It's an allocator. A little messy; has a test suite and that's about all. Don't use it for anything that matters unless you want to run the risk of bugs.
Intentionally disables just about every safety/bounds check/panic in release. Better performance but no fun to debug. Any misuse ever at all is UB. This is a base on which a less risky API is meant to go.
This uses a very large amount of unsafe rust. Because it's an allocator. It has a fine test suite, is model-checked via loom, and checks UB under miri.
Supports only 64-bit targets and latest nightly. Do not run it on 32-bit targets or those without an instruction for 128-bit atomic CAS. It will be slow.
Operates on the assumption that cycles are often wasted, RAM is plentiful but dog-slow, and therefore cache-friendliness is everything. Secondly, avoid stopping the world via global contention because if I wanted lousy tail latency I'd just use a GC.
This is why the old method of metadata in front of a block is now wrong for specific access patterns like simulation/ECS. Hot path is data -> data -> data and cold path, infrequently during sync points, is meta -> meta -> meta. So, keep metadata separately. Here, all metadata for a block fits into a single u64. This means 8 blocks metadata per cache line; alloc/free don't take up too many.
Uses a three-level hierarchical bit-tree, a la Unreal MallocBinned but static size and so therefore limited to 16,384 blocks per 2KB tree. Becauase of this constraint, simply chain when capacity exceeded. Unlike dynamic, finding first free block is O(1) via tzcnt or similar instructions for blocks >=16KB; amortized O(1) for smaller.
Global recycler is lock-free though technically not wait-free. It's technically achievable (cf. Crystalline-W, Nikolaev '21) but often slower. Use a lock-free Trieber stack with ABA guarded by 128-bit CAS (thanks modern architectures); ptr + gen count. Seems the whole hyaline family and subsequent crystalline do not outperform here.
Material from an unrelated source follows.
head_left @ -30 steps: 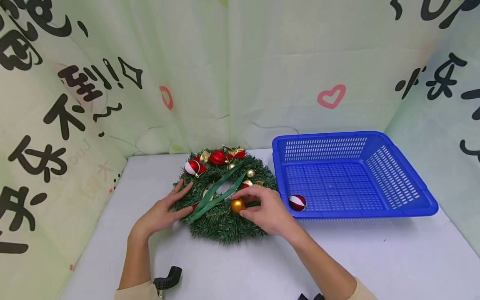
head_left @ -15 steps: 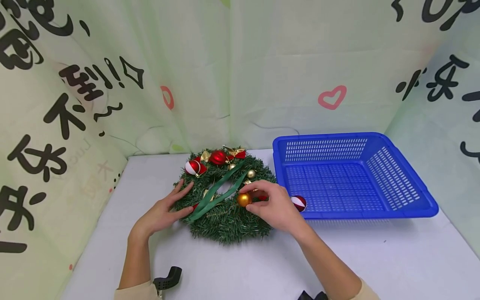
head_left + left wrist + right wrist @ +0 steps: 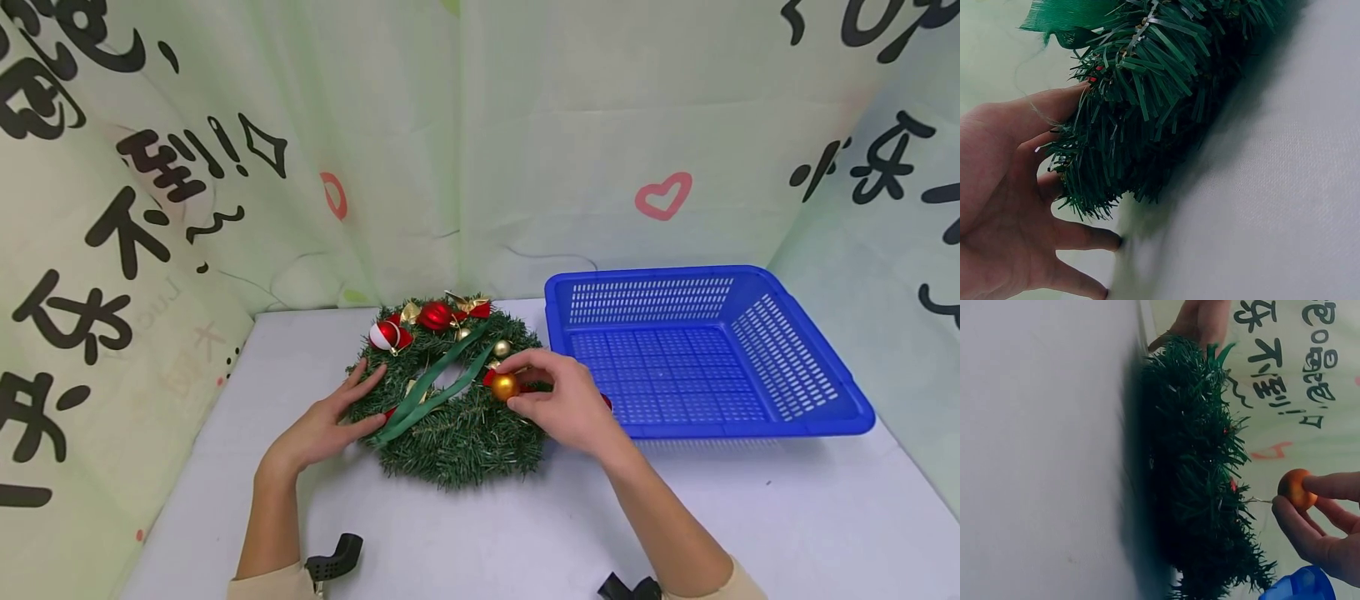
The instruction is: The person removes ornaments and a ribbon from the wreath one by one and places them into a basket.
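Note:
A green Christmas wreath (image 3: 461, 433) lies on the white table, trimmed with red and gold bows, small gold balls and a green ribbon (image 3: 416, 404). My left hand (image 3: 326, 425) rests on its left side with the fingers spread; in the left wrist view the thumb touches the needles. Between thumb and fingertips my right hand (image 3: 562, 396) pinches a gold bauble (image 3: 505, 386) over the wreath's right side. In the right wrist view, a thin wire runs from this bauble (image 3: 1297, 489) toward the needles. A red bauble (image 3: 435, 315) and a red-and-white one (image 3: 385, 335) sit at the wreath's top.
A blue plastic basket (image 3: 712, 429) stands to the wreath's right. Something dark red in its near left corner is mostly hidden by my right hand. A pale green curtain (image 3: 525, 167) with black lettering surrounds the table (image 3: 465, 542).
My right hand has moved the gold bauble up and to the right across the wreath. It now covers most of the red-and-white bauble in the basket. The left hand has stayed in place.

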A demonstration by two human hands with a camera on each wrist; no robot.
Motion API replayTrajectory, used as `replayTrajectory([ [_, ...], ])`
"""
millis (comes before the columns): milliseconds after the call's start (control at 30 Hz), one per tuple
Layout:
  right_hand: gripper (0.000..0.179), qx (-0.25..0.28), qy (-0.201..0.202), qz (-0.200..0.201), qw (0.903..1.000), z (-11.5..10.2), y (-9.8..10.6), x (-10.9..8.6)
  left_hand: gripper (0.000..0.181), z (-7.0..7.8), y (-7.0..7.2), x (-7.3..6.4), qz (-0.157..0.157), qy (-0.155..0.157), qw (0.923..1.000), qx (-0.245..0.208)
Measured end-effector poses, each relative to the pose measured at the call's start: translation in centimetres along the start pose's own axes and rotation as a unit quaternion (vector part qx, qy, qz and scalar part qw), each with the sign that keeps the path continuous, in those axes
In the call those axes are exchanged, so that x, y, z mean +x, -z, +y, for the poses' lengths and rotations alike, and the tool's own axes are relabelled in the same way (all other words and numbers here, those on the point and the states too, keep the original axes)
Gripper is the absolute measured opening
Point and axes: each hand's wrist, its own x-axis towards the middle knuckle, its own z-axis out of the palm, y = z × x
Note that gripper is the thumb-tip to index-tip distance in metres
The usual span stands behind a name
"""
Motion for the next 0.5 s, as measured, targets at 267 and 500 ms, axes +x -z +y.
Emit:
replayTrajectory([
  [267, 0.034, -0.021, 0.007, 0.013, 0.9997, 0.0, 1.0, 0.0, 0.077, 0.0, 0.0, -0.1, -0.002, 0.001, 1.0000, -0.003],
  [500, 0.033, -0.033, 0.013, 0.030, 0.9989, 0.2, 2.3, 0.1, 0.077, 0.0, 0.0, -0.1, -0.001, 0.001, 1.0000, -0.004],
])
Threads only touch global lock when recycler is full.
Thread-local caches batch work when interacting with global pool to amortize cost over more allocations.
Cache flushing is co-operative; trim increments an atomic gen ctr and threads
flush themselves.
Generally, syscalls rarely happen while lock is held. Possibly never; don't recall.
Uses huge pages by default, falling back to smaller sizes if unavailable. 1GB -> 2MB -> system default.
Consider stealing mimalloc's sharded metadata approach; might ding perf a bit but allow free() without size. Probably introduces extra cacheline touches and definitely extra overhead. Maybe not.
Pretty sure true wait-free guarantee on the recycler would cost more than it returns perf-wise vs. existing lock-free. Want to tune recycler cap and bundle size pretty carefully so as to avoid backpressure through locked path. Could possibly use a per-thread remote queue to further reduce global contention under asymmetric workloads. Don't think I want to go full snmalloc message passing.
I really don't want to mess around with ARM MTE. Yeah security etc but come on.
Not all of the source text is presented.